Kenya dramatically summoned its diplomat in Mogadishu on February 16 after Somalia allegedly auctioned oil and gas blocks located in a 62,000 square miles triangle subject to a boundary delimitation case lodged at the International Court of Justice (ICJ) on August 28, 2014.
The contested area has four of the 24 oil blocks that have traditionally been under Kenya’s Exclusive Economic Zone until Somalia’s legal challenge in 2014.
“We are committed to resolving any disputes in a negotiated manner and we’re hopefully that we’ll find the solution to the problem between ourselves and our brothers next door because our destinies are interlinked,” CS Juma said.
The apparent selling of oil blocks in the disputed area at a London-auction in February 7 for prospective exploration angered Nairobi, the Foreign Affairs Principal Secretary Macharia Kamau terming the move “unparalleled affront and illegal grab at the resources of Kenya.”
“This outrageous and provocative auction deserves and will be met with a unanimous and resounding rejection by all Kenyans as well as all people of goodwill who believe in the maintenance of international law and order and the peaceful and legal resolution of disputes,” he had said adding that Somalia’s actions were “tantamount to an act of aggression against the people of Kenya and their resources.”
Speaking on Wednesday, CS Juma said Kenya had received positive responses from countries the foreign office engaged on the matter.
“The massage we’ve received from across the world is encouragement to resolve the matter amicably and therefore this is the process that we would prefer,” she said.
Kenya had challenged the admissibility of Somalia’s case at the ICJ in September 2016 on grounds that the court lacked jurisdiction to entertain the application.
ICJ however dismissed the objection in February 2017 clearing the way submissions by the two parties.
The court fixed June 18, 2018 as the date by which Somalia was to file its submissions in court with Kenya given until December 18, 2018 to file its rejoinder to Somalia’s written pleadings.

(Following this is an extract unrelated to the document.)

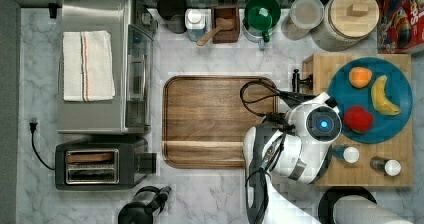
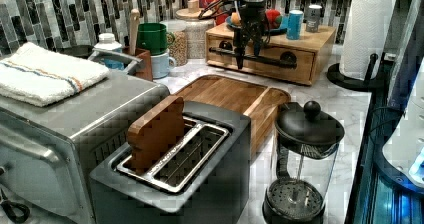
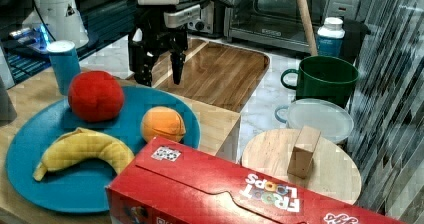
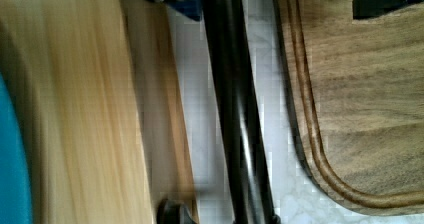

Somalia has anchored its case on Article 15 of the Convention of the Law of Sea adopted in 1982, Kenya saying the disputed area was in fact under its jurisdiction before the convention was enacted.
Somalia wants the sea boarder extended along the land boarder, a plea which if granted could limit Kenya’s access to high seas on its Indian Ocean shore technically rendering the country landlocked.